To give users of the projections an indication of this uncertainty, a number of variant population projections have also been produced, based on alternative assumptions of future fertility, mortality and migration. In particular, high and low variant assumptions have been produced which are intended as plausible alternatives to the principal assumptions and not to represent upper or lower limits for future demographic behaviour.
It is also sometimes useful to prepare special case scenarios or ‘what if’ projections, to illustrate the consequences of a particular, but not necessarily realistic, set of assumptions.

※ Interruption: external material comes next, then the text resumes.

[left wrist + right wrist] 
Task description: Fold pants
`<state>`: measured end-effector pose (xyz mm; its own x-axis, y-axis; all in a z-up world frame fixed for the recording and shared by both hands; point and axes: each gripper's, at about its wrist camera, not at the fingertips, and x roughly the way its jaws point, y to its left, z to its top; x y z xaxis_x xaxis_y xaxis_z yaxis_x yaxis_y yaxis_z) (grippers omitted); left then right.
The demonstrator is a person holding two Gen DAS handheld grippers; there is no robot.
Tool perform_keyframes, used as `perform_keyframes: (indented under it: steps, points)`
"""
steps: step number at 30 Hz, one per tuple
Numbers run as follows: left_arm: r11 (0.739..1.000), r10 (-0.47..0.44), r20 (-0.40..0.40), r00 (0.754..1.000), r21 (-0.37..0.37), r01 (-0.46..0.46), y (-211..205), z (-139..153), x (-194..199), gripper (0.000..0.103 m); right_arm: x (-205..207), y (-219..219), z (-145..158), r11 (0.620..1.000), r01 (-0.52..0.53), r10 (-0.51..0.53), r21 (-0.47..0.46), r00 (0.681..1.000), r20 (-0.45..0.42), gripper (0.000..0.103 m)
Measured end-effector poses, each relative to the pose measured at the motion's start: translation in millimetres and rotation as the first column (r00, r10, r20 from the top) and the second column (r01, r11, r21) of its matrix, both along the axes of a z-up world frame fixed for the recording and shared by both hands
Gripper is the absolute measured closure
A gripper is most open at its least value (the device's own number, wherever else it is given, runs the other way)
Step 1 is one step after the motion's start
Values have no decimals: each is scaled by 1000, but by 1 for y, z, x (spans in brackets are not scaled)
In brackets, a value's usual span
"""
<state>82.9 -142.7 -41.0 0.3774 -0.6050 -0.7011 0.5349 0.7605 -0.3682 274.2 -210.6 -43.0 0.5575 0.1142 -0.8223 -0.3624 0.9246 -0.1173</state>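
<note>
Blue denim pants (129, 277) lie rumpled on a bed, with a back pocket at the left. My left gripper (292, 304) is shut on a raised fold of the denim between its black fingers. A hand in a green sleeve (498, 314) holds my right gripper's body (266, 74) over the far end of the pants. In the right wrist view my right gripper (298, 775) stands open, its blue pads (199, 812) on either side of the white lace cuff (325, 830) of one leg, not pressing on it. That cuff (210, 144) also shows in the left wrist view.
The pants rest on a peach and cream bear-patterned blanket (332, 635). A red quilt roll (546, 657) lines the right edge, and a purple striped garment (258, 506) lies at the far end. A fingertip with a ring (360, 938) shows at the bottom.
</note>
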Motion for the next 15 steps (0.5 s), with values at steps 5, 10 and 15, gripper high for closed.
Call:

The principal projection and nine standard variant projections were published on 26 October 2011. These included six possible ‘single component’ variants (that is varying only one component at a time from the principal assumptions); two ‘combination’ variants that produce the largest/smallest total population size, and one special case scenario based on an assumption of zero net migration (natural change only).
The following 11 additional standard ‘combination’ variant projections and special case scenarios are included in this release:
Old age structure
Young age structure
High medium-term dependency ratio
Low medium-term dependency ratio
No mortality improvement
No mortality improvement & zero net migration
Long-term balanced net migration (UK only)
Please see Appendix A for a list of all variants available and their publication dates.
Replacement fertility projection
Replacement fertility is the level of fertility required for the population to replace itself in size in the long-term given constant mortality rates and in the absence of migration. Replacement level is now around 2.075 in the UK, that is, women would need to have, on average, 2.075 children each to ensure the long-term ‘natural’ replacement of the population. The replacement fertility projection combines assumed replacement level fertility with the principal assumptions of mortality and migration.
Constant fertility projection
This projection assumes that age specific fertility rates will remain constant at the values assumed for the first year (2010-11) of the principal projection. Although actual age-specific fertility rates for 2010-11 were not known when the principal projection was carried out, the assumed rates were consistent with provisional estimates of total births for the year. Fertility rates have risen since 2002 and a continuation of these 2010-11 fertility rates produces a long-term total fertility rate for the UK of 1.98, which is above that assumed for the principal projection but below that assumed for the standard high fertility variant. The constant fertility projection combines assumed constant level fertility with the principal assumptions of mortality and migration.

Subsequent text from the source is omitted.